On 12/25/07 2:52 PM, "Jason Venner" <ja...@attributor.com> wrote:

> My mapper in this case is the identity mapper, and the reducer gets
> about 10 values per key and makes a collect decision based on the data
> in the values.
> The reducer is very close to a no-op, and uses very little additional
> memory than the values.
> 
> I believe the problem is in the amount of buffering in the output files.
> 
> The quandary we have is the jobs run very poorly with the standard input
> split size as the mean time to finishing a split is very small, vrs
> gigantic memory requirements for large split sizes.
> 
> Time to play with parameters again ... since the answer doesn't appear
> to be in working memory for the list.
> 
> 
> 
> Ted Dunning wrote:
>> What are your mappers doing that they run out of memory?  Or is it your
>> reducers?
>> 
>> Often, you can write this sort of program so that you don't have higher
>> memory requirements for larger splits.
>> 
>> 
>> On 12/25/07 1:52 PM, "Jason Venner" <ja...@attributor.com> wrote:
>> 
>>   
>>> We have tried reducing the number of splits by increasing the block
>>> sizes to 10x and 5x 64meg, but then we constantly have out of memory
>>> errors and timeouts. At this point each jvm is getting 768M and I can't
>>> readily allocate more without dipping into swap.
>>>     
>> 
>>

Re: question on Hadoop configuration for non cpu intensive jobs - 0.15.1

Posted by Jason Venner <ja...@attributor.com>.
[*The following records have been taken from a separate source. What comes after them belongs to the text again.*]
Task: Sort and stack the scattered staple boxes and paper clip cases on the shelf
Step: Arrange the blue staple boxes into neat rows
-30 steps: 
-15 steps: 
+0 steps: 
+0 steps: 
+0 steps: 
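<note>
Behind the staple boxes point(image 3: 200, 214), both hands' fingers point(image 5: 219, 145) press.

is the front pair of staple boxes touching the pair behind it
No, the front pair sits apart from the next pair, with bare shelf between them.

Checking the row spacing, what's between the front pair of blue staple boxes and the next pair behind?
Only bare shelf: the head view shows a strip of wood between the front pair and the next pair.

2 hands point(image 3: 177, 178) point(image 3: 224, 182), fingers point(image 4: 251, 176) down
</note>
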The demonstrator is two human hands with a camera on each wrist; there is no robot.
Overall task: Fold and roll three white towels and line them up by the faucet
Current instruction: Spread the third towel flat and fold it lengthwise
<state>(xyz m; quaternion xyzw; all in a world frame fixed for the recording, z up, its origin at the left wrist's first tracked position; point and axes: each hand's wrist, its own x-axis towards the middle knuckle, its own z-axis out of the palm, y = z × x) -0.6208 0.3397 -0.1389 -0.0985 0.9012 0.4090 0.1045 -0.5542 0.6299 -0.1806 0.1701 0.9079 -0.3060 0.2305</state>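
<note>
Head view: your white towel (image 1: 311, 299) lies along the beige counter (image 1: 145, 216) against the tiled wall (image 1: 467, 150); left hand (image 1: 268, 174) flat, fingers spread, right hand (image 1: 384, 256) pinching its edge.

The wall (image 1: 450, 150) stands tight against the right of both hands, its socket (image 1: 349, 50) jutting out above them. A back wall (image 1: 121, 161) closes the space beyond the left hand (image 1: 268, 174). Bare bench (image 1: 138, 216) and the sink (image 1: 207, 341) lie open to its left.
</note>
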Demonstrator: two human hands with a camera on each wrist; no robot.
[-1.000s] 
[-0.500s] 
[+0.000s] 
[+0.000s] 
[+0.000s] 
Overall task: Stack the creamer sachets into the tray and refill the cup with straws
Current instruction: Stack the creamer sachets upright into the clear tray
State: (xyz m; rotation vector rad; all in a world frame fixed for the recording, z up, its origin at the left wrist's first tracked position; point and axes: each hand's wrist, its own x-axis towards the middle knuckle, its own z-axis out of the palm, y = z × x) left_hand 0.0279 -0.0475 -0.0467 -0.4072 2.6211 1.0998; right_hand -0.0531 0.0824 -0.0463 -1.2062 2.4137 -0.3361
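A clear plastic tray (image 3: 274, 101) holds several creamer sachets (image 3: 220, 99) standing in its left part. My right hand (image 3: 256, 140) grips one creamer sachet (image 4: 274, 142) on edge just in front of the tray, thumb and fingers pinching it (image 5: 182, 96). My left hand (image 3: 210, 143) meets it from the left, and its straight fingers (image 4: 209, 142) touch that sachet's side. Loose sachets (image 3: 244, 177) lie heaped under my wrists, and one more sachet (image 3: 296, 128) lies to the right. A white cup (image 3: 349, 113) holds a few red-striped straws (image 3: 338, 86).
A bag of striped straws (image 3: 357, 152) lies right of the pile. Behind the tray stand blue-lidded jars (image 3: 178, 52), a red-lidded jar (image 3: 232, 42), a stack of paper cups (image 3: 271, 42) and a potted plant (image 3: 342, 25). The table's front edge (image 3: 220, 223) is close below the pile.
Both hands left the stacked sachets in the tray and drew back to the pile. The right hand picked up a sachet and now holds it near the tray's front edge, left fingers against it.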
My mapper in this case is the identity mapper, and the reducer gets 
about 10 values per key and makes a collect decision based on the data 
in the values.
The reducer is very close to a no-op, and uses very little additional 
memory than the values.

I believe the problem is in the amount of buffering in the output files.

The quandary we have is the jobs run very poorly with the standard input 
split size as the mean time to finishing a split is very small, vrs 
gigantic memory requirements for large split sizes.

Time to play with parameters again ... since the answer doesn't appear 
to be in working memory for the list.

Ted Dunning wrote:
> What are your mappers doing that they run out of memory?  Or is it your
> reducers?
>
> Often, you can write this sort of program so that you don't have higher
> memory requirements for larger splits.
>
>
> On 12/25/07 1:52 PM, "Jason Venner" <ja...@attributor.com> wrote:
>
>   
>> We have tried reducing the number of splits by increasing the block
>> sizes to 10x and 5x 64meg, but then we constantly have out of memory
>> errors and timeouts. At this point each jvm is getting 768M and I can't
>> readily allocate more without dipping into swap.
>>     
>
>

Re: question on Hadoop configuration for non cpu intensive jobs - 0.15.1

Posted by Ted Dunning <td...@veoh.com>.

What are your mappers doing that they run out of memory?  Or is it your
reducers?

Often, you can write this sort of program so that you don't have higher
memory requirements for larger splits.

On 12/25/07 1:52 PM, "Jason Venner" <ja...@attributor.com> wrote:

> We have tried reducing the number of splits by increasing the block
> sizes to 10x and 5x 64meg, but then we constantly have out of memory
> errors and timeouts. At this point each jvm is getting 768M and I can't
> readily allocate more without dipping into swap.